3. En l'espèce, le collège de médecins de l'Office français de l'immigration et de l'intégration (OFII), consulté par le préfet des Bouches-du-Rhône pour apprécier la situation médicale des filles de la requérante, Hidayat Allah qui, née le 23 juin 2001, souffre d'une arthrite juvénile oligo-articulaire tendue et persistante et d'un retard mental modéré, et F... qui, née le 10 août 2012, souffre d'un syndrome d'Angelman, maladie génétique responsable d'un lourd retard psychomoteur et de crises d'épilepsie, a, dans ses avis émis le 20 janvier 2019, conclu que leurs états de santé nécessitaient une prise en charge médicale dont le défaut pourrait entraîner des conséquences d'une exceptionnelle gravité mais que ces enfants pouvaient bénéficier de traitements appropriés dans leur pays d'origine. Toutefois, il ressort des certificats médicaux produits par la requérante que l'état de santé de Hidayat n'était pas traité efficacement en Algérie, entrainant un handicap physique important, et que le traitement suivi actuellement, consistant essentiellement en un suivi multidisciplinaire complexe par orthophoniste, kinésithérapeute, orthoptiste, éducateur, rhumatologue et pédiatre, est essentiel pour éviter de nouvelles poussées inflammatoires, une aggravation de son pronostic fonctionnel et des douleurs insomniantes et permanentes. En outre, il ressort des pièces du dossier que la maladie génétique de F... n'a pu être diagnostiquée qu'en France et qu'elle n'a pu bénéficier qu'en France d'un traitement et d'un suivi adapté à sa maladie. La jeune F... a besoin d'un suivi pluridisciplinaire et médicosocial ainsi que d'un suivi médical et neurologique et le Dr Roussel, neuropédiatre, atteste de ce que les soins pluridisciplinaires n'ont pas d'équivalents en Algérie. Par suite et dans les circonstances particulières de l'espèce, Mme E... épouse G... est fondée à soutenir qu'en lui refusant la délivrance d'une autorisation de séjour, le préfet des Bouches-du-Rhône a entaché sa décision d'une erreur manifeste d'appréciation.

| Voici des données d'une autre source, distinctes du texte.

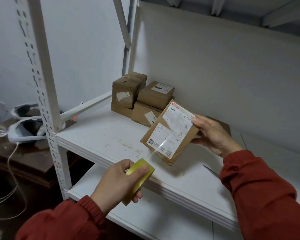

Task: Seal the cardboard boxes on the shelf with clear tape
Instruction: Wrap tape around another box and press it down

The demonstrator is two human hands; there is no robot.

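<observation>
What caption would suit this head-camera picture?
Tape stretches from the roll in the left hand to the box in the right hand, over a shelf.

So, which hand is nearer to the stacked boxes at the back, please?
Right. The right hand holds the labelled box just in front of the stacked boxes; the left hand, gripping the tape roll, is out in front of the shelf.

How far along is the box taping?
Done: the tall back box looks taped. In hand: the right hand holds a labelled box while the left hand stretches a strip from the tape roll to it. Left: cutting that strip; whether the other stacked boxes are sealed is unclear.
</observation>
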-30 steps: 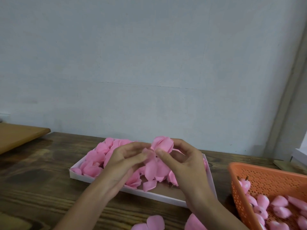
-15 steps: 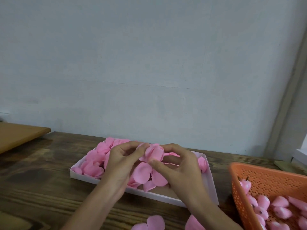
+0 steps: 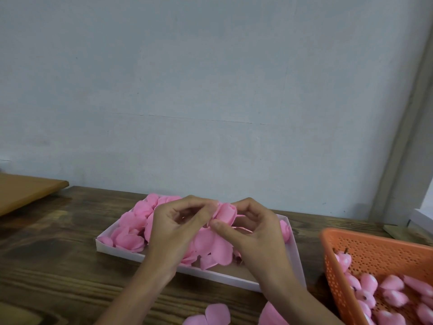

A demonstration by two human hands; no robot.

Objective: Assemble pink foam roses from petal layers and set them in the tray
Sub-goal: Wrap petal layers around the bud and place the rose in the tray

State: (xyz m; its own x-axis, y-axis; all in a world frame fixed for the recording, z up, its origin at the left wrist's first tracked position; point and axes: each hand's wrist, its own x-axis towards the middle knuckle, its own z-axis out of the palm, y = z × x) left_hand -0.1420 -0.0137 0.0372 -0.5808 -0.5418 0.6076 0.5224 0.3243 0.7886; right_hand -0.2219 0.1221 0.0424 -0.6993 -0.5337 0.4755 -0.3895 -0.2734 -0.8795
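Both hands are raised together just above the middle of the white tray [image 3: 117, 250], and a part-built pink rose [image 3: 225, 213] is caught between them. The left hand [image 3: 173, 233] has its fingers curled, with thumb and fingertips pinching the rose's left side. The right hand [image 3: 257, 235] is curled too, its thumb pressed against the base of the bud and its forefinger arched over the top. Both hands are grasping the rose. The bud sits upright at the fingertips. A skirt of wider petal layers [image 3: 215, 248] hangs from under it and droops toward the tray floor; I cannot tell whether the lower edges touch it. Inside the tray, its left half is packed with finished roses [image 3: 133, 231], pressed against one another and against the walls. One more pink piece [image 3: 284, 228] shows at the tray's right wall, behind the right hand. The near right part of the tray floor shows bare brown. The tray rests on a dark wooden table [image 3: 58, 266]. In front of the tray, toward the person, loose petals [image 3: 216, 313] lie flat on the wood. Right of the tray, apart from it, stands an orange perforated basket [image 3: 375, 245] holding a heap of small pink buds [image 3: 389, 287]. Far left of the tray is the edge of a pale wooden board [image 3: 23, 193]. Behind the tray is a plain pale wall [image 3: 210, 90].
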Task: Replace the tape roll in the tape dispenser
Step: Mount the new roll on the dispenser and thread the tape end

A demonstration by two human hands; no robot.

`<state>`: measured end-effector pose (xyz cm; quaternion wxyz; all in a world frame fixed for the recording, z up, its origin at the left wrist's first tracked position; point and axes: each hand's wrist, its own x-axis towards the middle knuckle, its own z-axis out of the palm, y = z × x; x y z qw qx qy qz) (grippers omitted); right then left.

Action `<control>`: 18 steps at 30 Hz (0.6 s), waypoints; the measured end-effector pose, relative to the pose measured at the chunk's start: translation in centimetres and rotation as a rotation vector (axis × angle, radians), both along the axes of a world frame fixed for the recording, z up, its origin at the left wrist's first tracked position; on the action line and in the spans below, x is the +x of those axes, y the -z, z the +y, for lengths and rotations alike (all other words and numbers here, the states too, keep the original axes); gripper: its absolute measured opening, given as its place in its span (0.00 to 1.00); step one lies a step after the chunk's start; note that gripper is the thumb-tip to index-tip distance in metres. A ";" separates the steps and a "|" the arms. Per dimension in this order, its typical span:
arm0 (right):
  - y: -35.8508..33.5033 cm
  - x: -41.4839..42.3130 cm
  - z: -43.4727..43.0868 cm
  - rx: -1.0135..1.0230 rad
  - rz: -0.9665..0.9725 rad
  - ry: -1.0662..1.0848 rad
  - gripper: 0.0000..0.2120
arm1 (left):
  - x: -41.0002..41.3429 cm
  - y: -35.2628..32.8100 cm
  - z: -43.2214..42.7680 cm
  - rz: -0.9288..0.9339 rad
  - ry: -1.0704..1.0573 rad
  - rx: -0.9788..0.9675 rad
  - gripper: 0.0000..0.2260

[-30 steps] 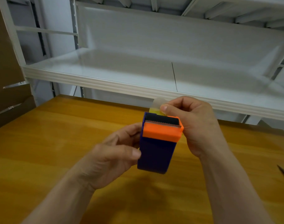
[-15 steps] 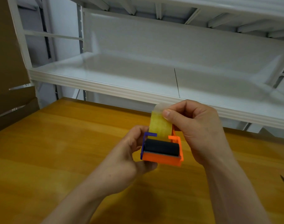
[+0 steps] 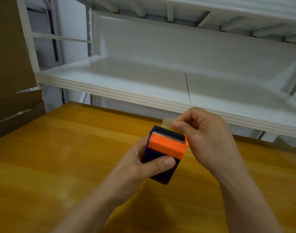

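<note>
gripping the purple-and-orange tape dispenser above the wooden table, the left hand is curling around its body while the right hand is pinching the tape end just above the cutter.

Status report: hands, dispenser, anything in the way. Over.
Left hand grips tape dispenser body. Right hand pinches tape end past the blade. Nothing blocking in view.

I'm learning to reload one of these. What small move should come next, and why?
Probably draw the tape end down onto the toothed blade: the right hand pinches it just past the blade, while the left hand grips the dispenser.
</note>
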<state>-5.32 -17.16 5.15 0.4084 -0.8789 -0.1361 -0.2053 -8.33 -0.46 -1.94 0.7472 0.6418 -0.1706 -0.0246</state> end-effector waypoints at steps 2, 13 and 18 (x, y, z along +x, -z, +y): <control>-0.2 -0.1 -0.2 -0.038 0.015 0.007 0.06 | 0.0 0.2 -0.1 0.002 0.011 0.024 0.33; -1.1 -0.9 -0.7 -0.011 0.065 -0.131 0.07 | -0.3 0.4 -0.6 -0.002 0.013 0.047 0.27; -1.0 -0.6 -0.8 0.085 0.085 -0.186 0.07 | -0.7 0.3 -1.0 -0.120 -0.143 0.213 0.22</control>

4. Il résulte de ce qui précède, sans qu'il soit besoin de statuer sur les autres moyens de la requête, que Mme E... épouse G... est fondée à soutenir que c'est à tort que, par le jugement attaqué, le tribunal administratif de Marseille a rejeté sa demande, et à demander l'annulation du jugement ainsi que de l'arrêté du 7 mai 2019 par lequel le préfet des Bouches-du-Rhône a refusé de lui délivrer un titre de séjour, l'a obligée à quitter le territoire français dans un délai de trente jours et a fixé le pays de renvoi.

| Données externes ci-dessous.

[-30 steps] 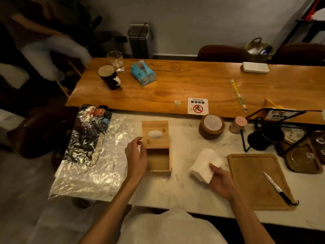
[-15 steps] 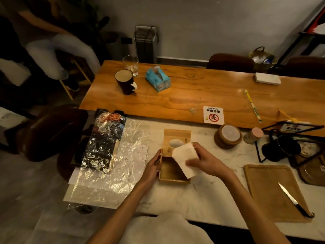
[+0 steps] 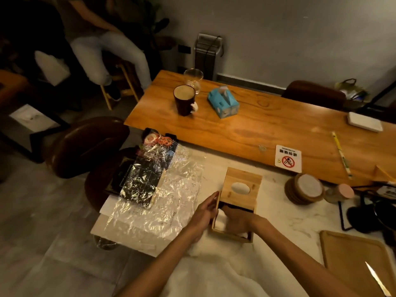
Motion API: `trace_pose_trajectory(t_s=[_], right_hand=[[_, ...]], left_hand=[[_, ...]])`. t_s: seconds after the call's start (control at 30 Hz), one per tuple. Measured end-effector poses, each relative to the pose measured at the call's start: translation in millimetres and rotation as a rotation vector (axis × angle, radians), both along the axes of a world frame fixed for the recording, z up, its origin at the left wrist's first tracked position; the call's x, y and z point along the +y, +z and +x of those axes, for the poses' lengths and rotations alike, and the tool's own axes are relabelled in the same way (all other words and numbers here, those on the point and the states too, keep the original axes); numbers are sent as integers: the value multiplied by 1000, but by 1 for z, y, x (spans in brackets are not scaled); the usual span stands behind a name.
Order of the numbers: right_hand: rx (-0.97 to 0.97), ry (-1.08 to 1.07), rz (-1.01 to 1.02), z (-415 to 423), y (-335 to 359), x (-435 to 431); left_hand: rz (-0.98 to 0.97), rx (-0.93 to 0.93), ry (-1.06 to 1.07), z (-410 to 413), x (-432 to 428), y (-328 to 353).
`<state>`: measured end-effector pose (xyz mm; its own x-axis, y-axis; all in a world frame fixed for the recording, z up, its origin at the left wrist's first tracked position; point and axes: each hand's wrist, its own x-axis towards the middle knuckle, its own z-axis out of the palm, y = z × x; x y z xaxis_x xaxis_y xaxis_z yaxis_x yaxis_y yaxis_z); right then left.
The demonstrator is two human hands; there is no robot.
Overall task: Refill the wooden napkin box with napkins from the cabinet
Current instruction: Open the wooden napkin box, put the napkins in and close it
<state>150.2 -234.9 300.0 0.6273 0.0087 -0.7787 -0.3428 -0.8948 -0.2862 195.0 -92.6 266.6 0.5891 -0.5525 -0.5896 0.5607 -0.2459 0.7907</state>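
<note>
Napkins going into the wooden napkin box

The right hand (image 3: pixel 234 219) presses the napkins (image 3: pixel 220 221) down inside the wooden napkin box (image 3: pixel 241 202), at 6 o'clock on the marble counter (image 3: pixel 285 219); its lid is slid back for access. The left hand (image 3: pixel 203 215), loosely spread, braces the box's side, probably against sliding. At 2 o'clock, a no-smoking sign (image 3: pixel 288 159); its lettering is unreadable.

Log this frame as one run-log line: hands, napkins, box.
left hand: bracing wooden napkin box side | right hand: inside box, pressing white napkins down | sliding lid with oval slot: pushed back, open
</note>
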Motion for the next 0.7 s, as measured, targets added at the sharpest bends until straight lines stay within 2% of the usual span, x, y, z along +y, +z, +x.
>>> trace_pose_trajectory(t_s=[0.07,0.17,0.27,0.53,0.6,0.7], right_hand=[[-21,-55,26,3,-4,0],[57,-103,62,15,-4,-3],[75,-110,21,23,-3,2],[-156,-111,-196,-12,-24,2],[-261,-113,-137,-15,-25,-4],[-239,-142,-41,-10,-18,-8]], left_hand=[[11,-9,1,0,0,-4],[16,5,-1,0,-1,-3],[4,-2,1,1,-2,1],[3,-25,-36,1,1,2],[-13,-26,-41,0,1,3],[-26,-33,-35,0,0,5]])
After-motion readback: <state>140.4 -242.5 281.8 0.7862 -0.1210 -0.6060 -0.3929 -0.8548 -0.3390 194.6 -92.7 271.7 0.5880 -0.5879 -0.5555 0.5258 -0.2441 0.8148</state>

Sur les conclusions aux fins d'injonction :

5. L'exécution du présent arrêt, qui annule la décision de refus de séjour du 7 mai 2019 assortie d'une obligation de quitter le territoire français, implique nécessairement, eu égard aux motifs du présent arrêt, et dès lors qu'il n'est fait état d'aucun changement dans les circonstances de droit et de fait concernant la situation de l'intéressé, la délivrance à l'intéressée du certificat de résidence algérien portant la mention " vie privée et familiale ". Par suite, il y a lieu d'enjoindre au préfet des Bouches-du-Rhône de délivrer à Mme E... épouse G... ce titre de séjour dans un délai de deux mois à compter de la notification du présent arrêt. Il n'y a pas lieu, dans les circonstances de l'espèce, d'assortir cette injonction d'une astreinte.

Sur les frais liés au litige :

6. L'article L. 761-1 du code de justice administrative dispose que : " Dans toutes les instances, le juge condamne la partie tenue aux dépens ou, à défaut, la partie perdante, à payer à l'autre partie la somme qu'il détermine, au titre des frais exposés et non compris dans les dépens. Le juge tient compte de l'équité ou de la situation économique de la partie condamnée. Il peut, même d'office, pour des raisons tirées des mêmes considérations, dire qu'il n'y a pas lieu à cette condamnation. ". La demande d'aide juridictionnelle de Mme E... épouse G... ayant été rejetée, celle-ci peut seulement se prévaloir des dispositions précitées de l'article L. 761-1 du code de justice administrative. Il y a lieu, dans les circonstances de l'espèce, de mettre à la charge de l'Etat la somme de 1 000 euros à verser à Mme E... épouse G... en application de ces dispositions.

D É C I D E :

Article 1er : Le jugement du tribunal administratif de Marseille du 6 janvier 2020 est annulé.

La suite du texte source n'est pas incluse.